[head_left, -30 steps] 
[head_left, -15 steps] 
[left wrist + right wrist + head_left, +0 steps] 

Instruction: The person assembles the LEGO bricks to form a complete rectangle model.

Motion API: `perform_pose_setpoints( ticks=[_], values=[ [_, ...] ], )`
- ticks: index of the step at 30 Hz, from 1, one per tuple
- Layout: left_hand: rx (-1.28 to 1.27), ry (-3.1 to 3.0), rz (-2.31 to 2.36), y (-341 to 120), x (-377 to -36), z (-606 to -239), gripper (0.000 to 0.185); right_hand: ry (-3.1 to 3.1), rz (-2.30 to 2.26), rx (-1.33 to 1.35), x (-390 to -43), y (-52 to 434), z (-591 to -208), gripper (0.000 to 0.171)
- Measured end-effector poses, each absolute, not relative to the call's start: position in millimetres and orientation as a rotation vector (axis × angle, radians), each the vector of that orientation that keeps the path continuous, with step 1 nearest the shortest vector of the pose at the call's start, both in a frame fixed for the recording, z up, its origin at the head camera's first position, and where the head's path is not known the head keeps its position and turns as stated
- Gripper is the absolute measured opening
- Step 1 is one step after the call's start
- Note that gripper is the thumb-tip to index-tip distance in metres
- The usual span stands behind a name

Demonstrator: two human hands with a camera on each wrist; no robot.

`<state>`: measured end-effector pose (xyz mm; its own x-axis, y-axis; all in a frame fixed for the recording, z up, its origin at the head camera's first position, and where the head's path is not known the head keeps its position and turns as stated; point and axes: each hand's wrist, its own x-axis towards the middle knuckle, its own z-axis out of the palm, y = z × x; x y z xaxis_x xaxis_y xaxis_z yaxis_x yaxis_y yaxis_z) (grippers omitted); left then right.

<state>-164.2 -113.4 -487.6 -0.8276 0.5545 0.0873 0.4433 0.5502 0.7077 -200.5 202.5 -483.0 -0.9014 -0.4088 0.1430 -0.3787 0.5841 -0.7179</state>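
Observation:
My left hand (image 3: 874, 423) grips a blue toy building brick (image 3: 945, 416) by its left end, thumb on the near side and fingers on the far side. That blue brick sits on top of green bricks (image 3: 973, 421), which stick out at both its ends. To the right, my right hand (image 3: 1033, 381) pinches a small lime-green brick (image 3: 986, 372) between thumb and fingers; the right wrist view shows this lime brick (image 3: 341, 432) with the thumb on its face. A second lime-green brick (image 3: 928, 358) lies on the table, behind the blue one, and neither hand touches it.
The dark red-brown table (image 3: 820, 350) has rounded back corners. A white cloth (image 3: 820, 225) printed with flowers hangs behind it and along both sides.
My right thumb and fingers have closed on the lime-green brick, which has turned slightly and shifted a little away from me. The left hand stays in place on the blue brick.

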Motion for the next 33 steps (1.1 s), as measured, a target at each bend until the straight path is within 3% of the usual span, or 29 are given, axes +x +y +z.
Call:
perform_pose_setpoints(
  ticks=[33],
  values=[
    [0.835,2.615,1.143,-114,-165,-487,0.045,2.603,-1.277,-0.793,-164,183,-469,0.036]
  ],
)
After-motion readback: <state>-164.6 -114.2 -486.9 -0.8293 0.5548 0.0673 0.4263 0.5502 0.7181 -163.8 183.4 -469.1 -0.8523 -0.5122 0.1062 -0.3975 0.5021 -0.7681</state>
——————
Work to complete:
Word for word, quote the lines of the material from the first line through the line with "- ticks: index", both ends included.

Problem solution:
[head_left, -30 steps] 
[head_left, -15 steps] 
[left wrist + right wrist + head_left, +0 steps] 

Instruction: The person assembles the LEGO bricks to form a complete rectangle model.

Motion API: `perform_pose_setpoints( ticks=[_], values=[ [_, ...] ], )`
- ticks: index of the step at 30 Hz, from 1, one per tuple

The response to this exercise is done.